Ontario’s Growing Education Gap
by Arcanum Academy | Jun 30, 2019 | Stats

The 2019 EQAO results are about to come out in August, but judging by the trend of the last few years, students in Ontario have been doing worse and worse with every passing year.


Take a look at any grade, language or mathematics, and one inevitably arrives at the conclusion that either the EQAO test has been getting progressively more difficult, or the quality of education in the province has been slipping.
Many critics of the EQAO and the OSSLT claim that the rigid standardized test format is a poor gauge of aptitude for our primary and secondary students. These claims would be easier to take seriously if it were not for studies like the “Academic Skill Deficiencies in four Ontario universities”shedding light on just how poorly Ontario students are prepared for post-secondary education. To quote directly from the study: “only 44% of survey participants could be classified as functionally prepared to do well in their university studies. An almost equal percentage (41%) were identified as at-risk. The remaining 16% were classed as dysfunctional”
In a world that will eminently mechanize and shed its uneducated workforce, preparing young people for gainful employment has never been more paramount.
Unfortunately, with the recent cuts and changes to public education in the province, teachers have even fewer resources to ensure no student is left behind when it comes to the acquisition of knowledge.
Growing class sizes, mandatory online courses, rolling back extracurricular offerings, and other changes widen the gap between public and private school systems in the province. The result—Ontario is creating a two-tier system of education for its future workforce.

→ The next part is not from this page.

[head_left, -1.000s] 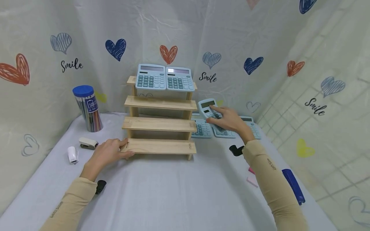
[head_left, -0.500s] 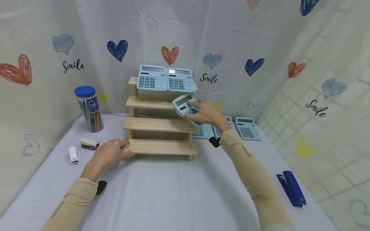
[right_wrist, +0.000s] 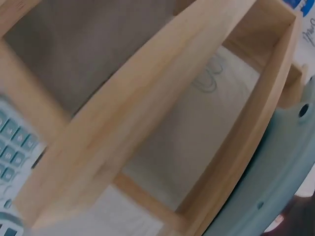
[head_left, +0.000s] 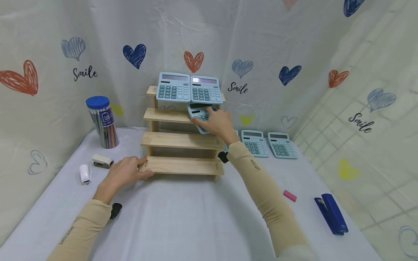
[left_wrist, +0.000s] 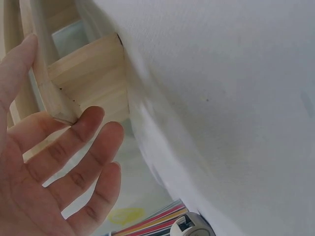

In a province where university admissions are determined solely on the basis of grade point averages, private school students have a significant advantage over their less affluent peers.
Students whose families are able to afford private school education benefit from individualized support in small classes, teachers who provide afterschool tutorials, modern facilities offering streamlined learning, additional one-on-one support outside the classroom, the expertise of a university admissions consultant to put together the most impressive application possible, and often a diminished level of difficulty to ensure they graduate with competitive grades. Students in public schools get none of that.